Twitter Data Extraction¶
The tidyextractors.tidytwitter
submodule lets you extract user data from Twitter with minimal effort. This page will guide you through the process.
A Minimal Code Example¶
from tidyextractors.tidytwitter import TwitterExtractor
# Your Twitter API credentails. See below for how to get them!
credentials = {
'access_token': '',
'access_secret': '',
'consumer_key': '',
'consumer_secret': ''
}
# A list of users for data extraction.
users = ['user1','user2','user3']
# Extract Twitter data.
tx = TwitterExtractor(users, extract_tweets=True, **credentials)
# Twitter user profile data in a Pandas DataFrame
user_df = tx.users(drop_collections=True)
# User/tweet keyed Pandas DataFrame
tweet_df = tx.tweets()
Step 1: Get API Credentials¶
To extract data using the Twitter API, you will first need to obtain API credentials. Your API credentials contain four pieces of information:
access_token
access_secret
consumer_key
consumer_secret
To get these credentials, check out the Twitter developer documentation: https://dev.twitter.com/oauth/overview/application-owner-access-tokens
Step 2: Extract Data¶
Once you have your API credentials, you can extract user data with the TwitterExtractor
:
Warning
The Twitter API enforces rate limits, so be careful when downloading large amounts of data.
For a raw report on your remaining limit, call tx._api.rate_limit_status()
after extraction.
Note
As per the limit imposed by the Twitter API, only the 3,200 most recent tweets will be downloaded for each user.

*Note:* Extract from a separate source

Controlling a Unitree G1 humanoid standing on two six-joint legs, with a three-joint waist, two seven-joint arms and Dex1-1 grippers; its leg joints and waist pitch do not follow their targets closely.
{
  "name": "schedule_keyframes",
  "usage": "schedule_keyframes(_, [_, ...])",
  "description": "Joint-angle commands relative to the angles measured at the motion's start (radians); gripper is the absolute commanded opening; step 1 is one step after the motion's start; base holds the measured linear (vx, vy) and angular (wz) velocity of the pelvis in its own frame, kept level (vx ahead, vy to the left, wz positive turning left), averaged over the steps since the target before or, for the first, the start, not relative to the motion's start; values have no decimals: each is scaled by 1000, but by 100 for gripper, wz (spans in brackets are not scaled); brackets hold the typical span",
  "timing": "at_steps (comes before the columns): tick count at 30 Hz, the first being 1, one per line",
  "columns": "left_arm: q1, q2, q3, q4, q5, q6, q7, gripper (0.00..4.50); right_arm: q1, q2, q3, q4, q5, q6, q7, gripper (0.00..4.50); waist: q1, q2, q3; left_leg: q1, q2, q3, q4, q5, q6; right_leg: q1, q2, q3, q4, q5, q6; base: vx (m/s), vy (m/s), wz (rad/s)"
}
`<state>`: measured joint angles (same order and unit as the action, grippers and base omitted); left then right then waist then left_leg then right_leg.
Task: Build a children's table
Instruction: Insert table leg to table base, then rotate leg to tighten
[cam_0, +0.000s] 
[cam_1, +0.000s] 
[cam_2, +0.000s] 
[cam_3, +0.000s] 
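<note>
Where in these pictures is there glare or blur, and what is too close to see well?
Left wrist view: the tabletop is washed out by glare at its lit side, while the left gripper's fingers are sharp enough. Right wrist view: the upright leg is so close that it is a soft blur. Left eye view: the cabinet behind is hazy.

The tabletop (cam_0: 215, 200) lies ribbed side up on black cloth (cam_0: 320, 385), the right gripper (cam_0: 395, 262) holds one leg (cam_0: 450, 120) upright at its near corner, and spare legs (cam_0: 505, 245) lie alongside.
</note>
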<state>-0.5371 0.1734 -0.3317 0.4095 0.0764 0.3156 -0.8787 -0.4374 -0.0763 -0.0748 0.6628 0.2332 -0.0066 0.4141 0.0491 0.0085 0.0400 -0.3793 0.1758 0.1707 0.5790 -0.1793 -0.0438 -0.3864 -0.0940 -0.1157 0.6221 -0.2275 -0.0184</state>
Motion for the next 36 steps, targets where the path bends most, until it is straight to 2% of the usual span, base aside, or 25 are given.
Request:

from tidyextractors.tidytwitter import TwitterExtractor
credentials = {
# Randomly generated example credentials for demonstration only
'access_token': '985689236-R0EjHQJZLya6gb82R5g8Odb4UMwkhQy4Q2AxzBnB',
'access_secret': 'CVuVV0LSf74PQt2HH6zt08aeumGdMvlZtKF7BbHvRmX4r',
'consumer_key': 'F47AzSRag0KvVFG4eJYexuDqB',
'consumer_secret': 'lovnyqIA1oKs0jI4A27VXLLSUWrKc0hnNzyTu39NWIjSiq1xxj'
}
# User names may have leading "@" but this is not required.
users = ['user1','user2','user3']
# Users' tweets are extracted by default, but this may be disabled.
tx = TwitterExtractor(users, extract_tweets=True, **credentials)
You may need to wait while the data is being extracted, but all the data is now stored inside the extractor object. You just need a bit more code to get it in your preferred format.
Step 3: Get Pandas Data¶
Now, you can call a TwitterExtractor
method to return data in a Pandas DataFrame.
# Twitter user profile data in a Pandas DataFrame
user_df = tx.users(drop_collections=True)
# User/tweet keyed Pandas DataFrame
tweet_df = tx.tweets()
Note
TwitterExtractor.users()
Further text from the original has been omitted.